_Your assignment_. Return each line of the material below exactly. Begin at the first and end on the line with "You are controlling".

########

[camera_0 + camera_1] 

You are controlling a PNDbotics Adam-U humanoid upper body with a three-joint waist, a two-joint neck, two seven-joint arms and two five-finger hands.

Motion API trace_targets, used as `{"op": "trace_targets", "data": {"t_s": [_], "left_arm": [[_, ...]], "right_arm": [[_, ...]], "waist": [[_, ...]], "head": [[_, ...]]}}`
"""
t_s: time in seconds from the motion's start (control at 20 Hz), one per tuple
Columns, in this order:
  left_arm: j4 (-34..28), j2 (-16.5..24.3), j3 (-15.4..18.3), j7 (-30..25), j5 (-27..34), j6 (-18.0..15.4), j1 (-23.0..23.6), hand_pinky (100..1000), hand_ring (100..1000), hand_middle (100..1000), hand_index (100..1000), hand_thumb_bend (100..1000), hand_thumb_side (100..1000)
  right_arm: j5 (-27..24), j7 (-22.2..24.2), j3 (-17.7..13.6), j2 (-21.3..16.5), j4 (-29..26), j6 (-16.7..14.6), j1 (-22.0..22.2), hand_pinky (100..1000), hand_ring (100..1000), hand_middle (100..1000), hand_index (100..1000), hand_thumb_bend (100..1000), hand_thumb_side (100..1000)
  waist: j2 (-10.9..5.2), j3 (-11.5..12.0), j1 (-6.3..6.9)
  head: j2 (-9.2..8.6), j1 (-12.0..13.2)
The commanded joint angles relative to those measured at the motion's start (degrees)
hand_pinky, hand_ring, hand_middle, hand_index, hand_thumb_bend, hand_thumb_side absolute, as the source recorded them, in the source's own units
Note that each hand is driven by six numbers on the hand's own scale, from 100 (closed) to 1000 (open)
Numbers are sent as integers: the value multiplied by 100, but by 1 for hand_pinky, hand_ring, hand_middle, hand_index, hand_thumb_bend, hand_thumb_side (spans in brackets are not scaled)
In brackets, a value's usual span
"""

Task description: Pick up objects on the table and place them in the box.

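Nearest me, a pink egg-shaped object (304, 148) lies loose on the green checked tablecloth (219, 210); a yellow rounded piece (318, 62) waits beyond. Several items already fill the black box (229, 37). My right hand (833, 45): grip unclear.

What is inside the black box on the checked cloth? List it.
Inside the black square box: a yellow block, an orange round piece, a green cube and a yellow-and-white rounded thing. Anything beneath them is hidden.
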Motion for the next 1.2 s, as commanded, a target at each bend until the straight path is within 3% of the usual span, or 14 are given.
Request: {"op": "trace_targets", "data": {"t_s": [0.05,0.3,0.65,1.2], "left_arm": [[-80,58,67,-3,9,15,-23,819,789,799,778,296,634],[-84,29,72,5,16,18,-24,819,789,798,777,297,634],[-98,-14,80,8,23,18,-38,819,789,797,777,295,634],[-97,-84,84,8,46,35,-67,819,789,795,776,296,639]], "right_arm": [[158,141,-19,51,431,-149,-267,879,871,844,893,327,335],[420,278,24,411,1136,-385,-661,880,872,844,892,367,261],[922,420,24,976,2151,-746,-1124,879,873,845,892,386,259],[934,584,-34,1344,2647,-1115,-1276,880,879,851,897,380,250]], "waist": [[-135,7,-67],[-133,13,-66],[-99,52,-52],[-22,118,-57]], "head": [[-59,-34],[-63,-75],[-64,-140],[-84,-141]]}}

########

_Solution_.
[camera_0 + camera_1] 

You are controlling a PNDbotics Adam-U humanoid upper body with a three-joint waist, a two-joint neck, two seven-joint arms and two five-finger hands.

The answer requires nothing further.